= Exercise instructions =
Retype the data below exactly; skip every image.

= Data =
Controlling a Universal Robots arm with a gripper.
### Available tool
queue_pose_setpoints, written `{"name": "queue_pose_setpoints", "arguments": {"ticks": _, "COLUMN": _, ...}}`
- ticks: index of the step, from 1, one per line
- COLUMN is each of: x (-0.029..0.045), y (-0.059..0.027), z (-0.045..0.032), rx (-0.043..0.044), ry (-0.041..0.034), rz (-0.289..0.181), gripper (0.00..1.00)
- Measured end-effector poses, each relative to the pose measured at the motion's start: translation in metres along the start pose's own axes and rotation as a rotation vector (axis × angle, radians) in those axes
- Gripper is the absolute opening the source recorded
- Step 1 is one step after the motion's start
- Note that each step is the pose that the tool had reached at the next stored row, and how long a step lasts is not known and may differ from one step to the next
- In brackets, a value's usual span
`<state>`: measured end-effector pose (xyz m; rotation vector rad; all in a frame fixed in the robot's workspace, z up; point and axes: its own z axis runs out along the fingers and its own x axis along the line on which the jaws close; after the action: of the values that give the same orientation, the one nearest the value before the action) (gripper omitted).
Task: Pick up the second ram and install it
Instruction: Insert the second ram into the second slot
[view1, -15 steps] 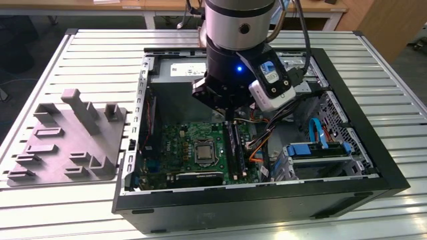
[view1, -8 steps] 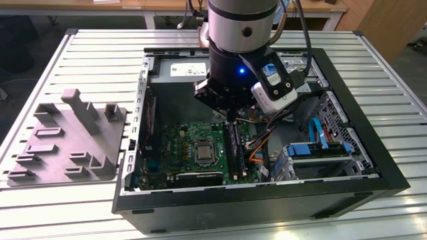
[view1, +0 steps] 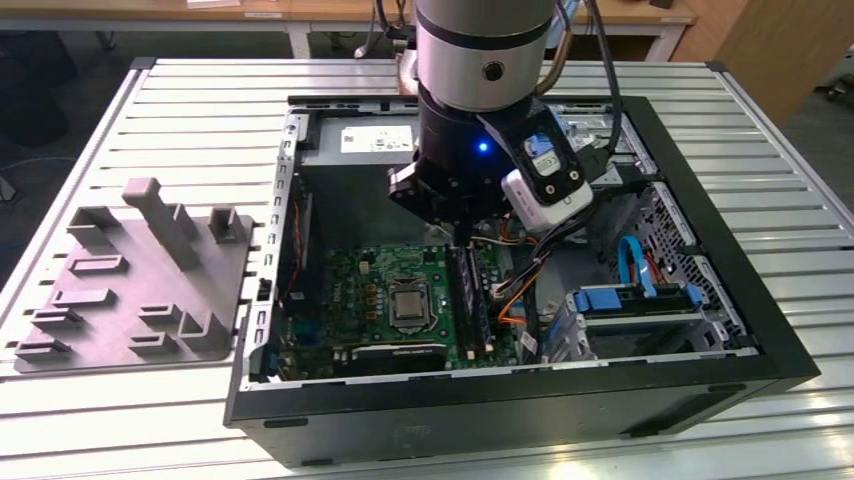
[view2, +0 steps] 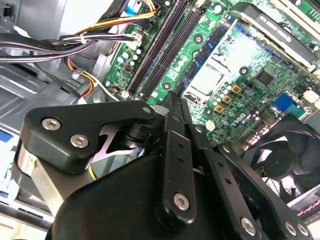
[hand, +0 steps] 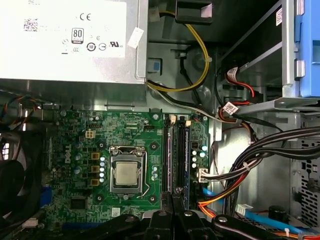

= The answer =
Controlling a Universal Robots arm with a gripper.
### Available tool
queue_pose_setpoints, written `{"name": "queue_pose_setpoints", "arguments": {"ticks": _, "COLUMN": _, ...}}`
- ticks: index of the step, from 1, one per line
- COLUMN is each of: x (-0.029..0.045), y (-0.059..0.027), z (-0.045..0.032), rx (-0.043..0.044), ry (-0.041..0.034), rz (-0.289..0.181), gripper (0.00..1.00)
- Measured end-effector poses, each relative to the pose measured at the motion's start: translation in metres along the start pose's own axes and rotation as a rotation vector (axis × angle, radians) in those axes
- Gripper is the absolute opening the source recorded
- Step 1 is one step after the motion's start
- Note that each step is the pose that the tool had reached at the next stored row, and how long a step lasts is not known and may differ from one step to the next
- In brackets, a value's usual span
`<state>`: measured end-effector pose (xyz m; rotation vector rad; all in a frame fixed in the robot's workspace, z up; point and axes: its own z axis runs out along the fingers and its own x axis along the line on which the jaws close; after the action: of the values that give the same orientation, the one nearest the value before the action) (gripper omitted).
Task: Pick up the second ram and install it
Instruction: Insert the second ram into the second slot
[view1, -15 steps] 
[view1, -8 steps] 
[view1, +0 steps] 
[view2, +0 steps] 
[hand, +0 steps] 

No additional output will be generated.